WORK TO COMPLETE: Set down all of the data exactly as it appears.

SUPPLIED MATERIAL:
▬▬▬▬▬▬

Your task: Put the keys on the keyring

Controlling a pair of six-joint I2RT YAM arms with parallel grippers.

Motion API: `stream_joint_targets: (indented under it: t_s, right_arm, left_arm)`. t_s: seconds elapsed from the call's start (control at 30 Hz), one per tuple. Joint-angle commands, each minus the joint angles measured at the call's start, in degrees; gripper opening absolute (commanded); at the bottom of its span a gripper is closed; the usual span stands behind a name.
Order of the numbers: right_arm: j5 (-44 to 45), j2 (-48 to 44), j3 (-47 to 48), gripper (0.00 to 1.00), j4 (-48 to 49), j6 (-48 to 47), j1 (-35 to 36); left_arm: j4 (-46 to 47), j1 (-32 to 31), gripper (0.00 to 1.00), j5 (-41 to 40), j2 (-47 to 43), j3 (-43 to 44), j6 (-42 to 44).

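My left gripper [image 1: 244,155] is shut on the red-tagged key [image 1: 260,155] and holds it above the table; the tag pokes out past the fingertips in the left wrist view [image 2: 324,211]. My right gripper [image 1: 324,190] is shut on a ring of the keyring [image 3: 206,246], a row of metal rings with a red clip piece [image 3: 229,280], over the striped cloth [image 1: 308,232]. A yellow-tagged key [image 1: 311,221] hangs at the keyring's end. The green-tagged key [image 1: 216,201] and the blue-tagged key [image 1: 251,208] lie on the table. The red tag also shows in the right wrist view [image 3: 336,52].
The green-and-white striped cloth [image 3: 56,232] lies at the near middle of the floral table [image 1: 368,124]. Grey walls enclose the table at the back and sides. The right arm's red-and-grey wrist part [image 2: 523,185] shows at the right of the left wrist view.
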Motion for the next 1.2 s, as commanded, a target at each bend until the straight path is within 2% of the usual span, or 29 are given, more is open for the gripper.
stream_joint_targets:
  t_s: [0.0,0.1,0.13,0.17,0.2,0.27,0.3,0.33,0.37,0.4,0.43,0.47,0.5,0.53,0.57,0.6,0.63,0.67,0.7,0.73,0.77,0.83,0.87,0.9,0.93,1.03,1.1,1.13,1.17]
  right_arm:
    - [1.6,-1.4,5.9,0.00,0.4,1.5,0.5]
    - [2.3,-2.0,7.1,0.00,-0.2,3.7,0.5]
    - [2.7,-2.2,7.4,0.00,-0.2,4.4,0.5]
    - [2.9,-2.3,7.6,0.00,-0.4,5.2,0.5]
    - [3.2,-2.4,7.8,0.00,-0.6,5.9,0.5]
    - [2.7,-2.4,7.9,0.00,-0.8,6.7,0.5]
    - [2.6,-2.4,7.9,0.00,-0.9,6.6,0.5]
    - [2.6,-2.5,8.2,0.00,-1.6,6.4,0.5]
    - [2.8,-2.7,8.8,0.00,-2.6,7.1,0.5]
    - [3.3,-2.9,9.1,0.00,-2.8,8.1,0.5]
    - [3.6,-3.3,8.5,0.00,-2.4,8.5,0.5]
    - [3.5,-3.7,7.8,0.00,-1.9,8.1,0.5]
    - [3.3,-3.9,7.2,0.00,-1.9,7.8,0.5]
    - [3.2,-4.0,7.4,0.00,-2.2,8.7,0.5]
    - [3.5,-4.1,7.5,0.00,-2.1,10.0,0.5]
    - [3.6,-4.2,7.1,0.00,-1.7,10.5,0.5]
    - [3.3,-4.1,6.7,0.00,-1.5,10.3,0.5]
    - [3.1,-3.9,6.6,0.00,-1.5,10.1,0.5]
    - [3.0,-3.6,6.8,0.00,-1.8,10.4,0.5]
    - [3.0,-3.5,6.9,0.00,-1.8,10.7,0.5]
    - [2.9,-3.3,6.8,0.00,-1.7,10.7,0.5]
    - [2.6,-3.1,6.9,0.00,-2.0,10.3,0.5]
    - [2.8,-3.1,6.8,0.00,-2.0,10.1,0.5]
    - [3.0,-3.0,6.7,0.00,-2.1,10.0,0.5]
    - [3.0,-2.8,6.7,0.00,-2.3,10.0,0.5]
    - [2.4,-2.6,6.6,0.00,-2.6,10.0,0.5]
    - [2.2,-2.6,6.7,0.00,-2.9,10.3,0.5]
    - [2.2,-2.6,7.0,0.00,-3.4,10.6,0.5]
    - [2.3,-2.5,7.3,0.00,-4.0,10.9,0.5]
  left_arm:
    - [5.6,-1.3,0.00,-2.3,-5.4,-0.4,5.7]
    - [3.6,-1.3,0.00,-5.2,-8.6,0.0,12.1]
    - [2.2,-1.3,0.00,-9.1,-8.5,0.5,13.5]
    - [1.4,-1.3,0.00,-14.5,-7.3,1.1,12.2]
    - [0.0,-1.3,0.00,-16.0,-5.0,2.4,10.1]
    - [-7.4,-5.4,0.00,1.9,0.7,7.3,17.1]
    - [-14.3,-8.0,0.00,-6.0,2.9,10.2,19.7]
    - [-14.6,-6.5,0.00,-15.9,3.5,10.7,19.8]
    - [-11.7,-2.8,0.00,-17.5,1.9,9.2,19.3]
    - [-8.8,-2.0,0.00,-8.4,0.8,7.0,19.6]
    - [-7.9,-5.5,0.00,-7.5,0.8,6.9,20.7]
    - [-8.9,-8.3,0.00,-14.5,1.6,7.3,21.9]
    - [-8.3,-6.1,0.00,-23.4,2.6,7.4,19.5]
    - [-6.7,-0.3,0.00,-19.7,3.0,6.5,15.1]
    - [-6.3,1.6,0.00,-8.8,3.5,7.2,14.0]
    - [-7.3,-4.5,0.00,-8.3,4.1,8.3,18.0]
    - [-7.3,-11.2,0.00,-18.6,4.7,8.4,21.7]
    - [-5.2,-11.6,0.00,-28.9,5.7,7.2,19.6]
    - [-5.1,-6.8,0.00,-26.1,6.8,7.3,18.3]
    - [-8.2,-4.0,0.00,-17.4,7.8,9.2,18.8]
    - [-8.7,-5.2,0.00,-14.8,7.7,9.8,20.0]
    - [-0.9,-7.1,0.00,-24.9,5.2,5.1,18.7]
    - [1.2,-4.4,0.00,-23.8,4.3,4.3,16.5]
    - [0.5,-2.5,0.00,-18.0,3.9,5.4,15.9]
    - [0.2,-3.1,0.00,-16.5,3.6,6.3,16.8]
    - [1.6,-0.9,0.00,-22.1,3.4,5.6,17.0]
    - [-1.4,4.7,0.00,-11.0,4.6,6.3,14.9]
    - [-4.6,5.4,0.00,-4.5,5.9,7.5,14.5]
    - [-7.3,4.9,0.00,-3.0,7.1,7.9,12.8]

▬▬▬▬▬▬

ANSWER TO THIS PROBLEM:
Your task: Put the keys on the keyring

Controlling a pair of six-joint I2RT YAM arms with parallel grippers.

Motion API: `stream_joint_targets: (indented under it: t_s, right_arm, left_arm)`. t_s: seconds elapsed from the call's start (control at 30 Hz), one per tuple. Joint-angle commands, each minus the joint angles measured at the call's start, in degrees; gripper opening absolute (commanded); at the bottom of its span a gripper is closed; the usual span stands behind a name.
Order of the numbers: right_arm: j5 (-44 to 45), j2 (-48 to 44), j3 (-47 to 48), gripper (0.00 to 1.00), j4 (-48 to 49), j6 (-48 to 47), j1 (-35 to 36); left_arm: j4 (-46 to 47), j1 (-32 to 31), gripper (0.00 to 1.00), j5 (-41 to 40), j2 (-47 to 43), j3 (-43 to 44), j6 (-42 to 44).

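My left gripper [image 1: 244,155] is shut on the red-tagged key [image 1: 260,155] and holds it above the table; the tag pokes out past the fingertips in the left wrist view [image 2: 324,211]. My right gripper [image 1: 324,190] is shut on a ring of the keyring [image 3: 206,246], a row of metal rings with a red clip piece [image 3: 229,280], over the striped cloth [image 1: 308,232]. A yellow-tagged key [image 1: 311,221] hangs at the keyring's end. The green-tagged key [image 1: 216,201] and the blue-tagged key [image 1: 251,208] lie on the table. The red tag also shows in the right wrist view [image 3: 336,52].
The green-and-white striped cloth [image 3: 56,232] lies at the near middle of the floral table [image 1: 368,124]. Grey walls enclose the table at the back and sides. The right arm's red-and-grey wrist part [image 2: 523,185] shows at the right of the left wrist view.
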Motion for the next 1.2 s, as commanded, a target at each bend until the straight path is within 2% of the usual span, or 29 are given, more is open for the gripper.
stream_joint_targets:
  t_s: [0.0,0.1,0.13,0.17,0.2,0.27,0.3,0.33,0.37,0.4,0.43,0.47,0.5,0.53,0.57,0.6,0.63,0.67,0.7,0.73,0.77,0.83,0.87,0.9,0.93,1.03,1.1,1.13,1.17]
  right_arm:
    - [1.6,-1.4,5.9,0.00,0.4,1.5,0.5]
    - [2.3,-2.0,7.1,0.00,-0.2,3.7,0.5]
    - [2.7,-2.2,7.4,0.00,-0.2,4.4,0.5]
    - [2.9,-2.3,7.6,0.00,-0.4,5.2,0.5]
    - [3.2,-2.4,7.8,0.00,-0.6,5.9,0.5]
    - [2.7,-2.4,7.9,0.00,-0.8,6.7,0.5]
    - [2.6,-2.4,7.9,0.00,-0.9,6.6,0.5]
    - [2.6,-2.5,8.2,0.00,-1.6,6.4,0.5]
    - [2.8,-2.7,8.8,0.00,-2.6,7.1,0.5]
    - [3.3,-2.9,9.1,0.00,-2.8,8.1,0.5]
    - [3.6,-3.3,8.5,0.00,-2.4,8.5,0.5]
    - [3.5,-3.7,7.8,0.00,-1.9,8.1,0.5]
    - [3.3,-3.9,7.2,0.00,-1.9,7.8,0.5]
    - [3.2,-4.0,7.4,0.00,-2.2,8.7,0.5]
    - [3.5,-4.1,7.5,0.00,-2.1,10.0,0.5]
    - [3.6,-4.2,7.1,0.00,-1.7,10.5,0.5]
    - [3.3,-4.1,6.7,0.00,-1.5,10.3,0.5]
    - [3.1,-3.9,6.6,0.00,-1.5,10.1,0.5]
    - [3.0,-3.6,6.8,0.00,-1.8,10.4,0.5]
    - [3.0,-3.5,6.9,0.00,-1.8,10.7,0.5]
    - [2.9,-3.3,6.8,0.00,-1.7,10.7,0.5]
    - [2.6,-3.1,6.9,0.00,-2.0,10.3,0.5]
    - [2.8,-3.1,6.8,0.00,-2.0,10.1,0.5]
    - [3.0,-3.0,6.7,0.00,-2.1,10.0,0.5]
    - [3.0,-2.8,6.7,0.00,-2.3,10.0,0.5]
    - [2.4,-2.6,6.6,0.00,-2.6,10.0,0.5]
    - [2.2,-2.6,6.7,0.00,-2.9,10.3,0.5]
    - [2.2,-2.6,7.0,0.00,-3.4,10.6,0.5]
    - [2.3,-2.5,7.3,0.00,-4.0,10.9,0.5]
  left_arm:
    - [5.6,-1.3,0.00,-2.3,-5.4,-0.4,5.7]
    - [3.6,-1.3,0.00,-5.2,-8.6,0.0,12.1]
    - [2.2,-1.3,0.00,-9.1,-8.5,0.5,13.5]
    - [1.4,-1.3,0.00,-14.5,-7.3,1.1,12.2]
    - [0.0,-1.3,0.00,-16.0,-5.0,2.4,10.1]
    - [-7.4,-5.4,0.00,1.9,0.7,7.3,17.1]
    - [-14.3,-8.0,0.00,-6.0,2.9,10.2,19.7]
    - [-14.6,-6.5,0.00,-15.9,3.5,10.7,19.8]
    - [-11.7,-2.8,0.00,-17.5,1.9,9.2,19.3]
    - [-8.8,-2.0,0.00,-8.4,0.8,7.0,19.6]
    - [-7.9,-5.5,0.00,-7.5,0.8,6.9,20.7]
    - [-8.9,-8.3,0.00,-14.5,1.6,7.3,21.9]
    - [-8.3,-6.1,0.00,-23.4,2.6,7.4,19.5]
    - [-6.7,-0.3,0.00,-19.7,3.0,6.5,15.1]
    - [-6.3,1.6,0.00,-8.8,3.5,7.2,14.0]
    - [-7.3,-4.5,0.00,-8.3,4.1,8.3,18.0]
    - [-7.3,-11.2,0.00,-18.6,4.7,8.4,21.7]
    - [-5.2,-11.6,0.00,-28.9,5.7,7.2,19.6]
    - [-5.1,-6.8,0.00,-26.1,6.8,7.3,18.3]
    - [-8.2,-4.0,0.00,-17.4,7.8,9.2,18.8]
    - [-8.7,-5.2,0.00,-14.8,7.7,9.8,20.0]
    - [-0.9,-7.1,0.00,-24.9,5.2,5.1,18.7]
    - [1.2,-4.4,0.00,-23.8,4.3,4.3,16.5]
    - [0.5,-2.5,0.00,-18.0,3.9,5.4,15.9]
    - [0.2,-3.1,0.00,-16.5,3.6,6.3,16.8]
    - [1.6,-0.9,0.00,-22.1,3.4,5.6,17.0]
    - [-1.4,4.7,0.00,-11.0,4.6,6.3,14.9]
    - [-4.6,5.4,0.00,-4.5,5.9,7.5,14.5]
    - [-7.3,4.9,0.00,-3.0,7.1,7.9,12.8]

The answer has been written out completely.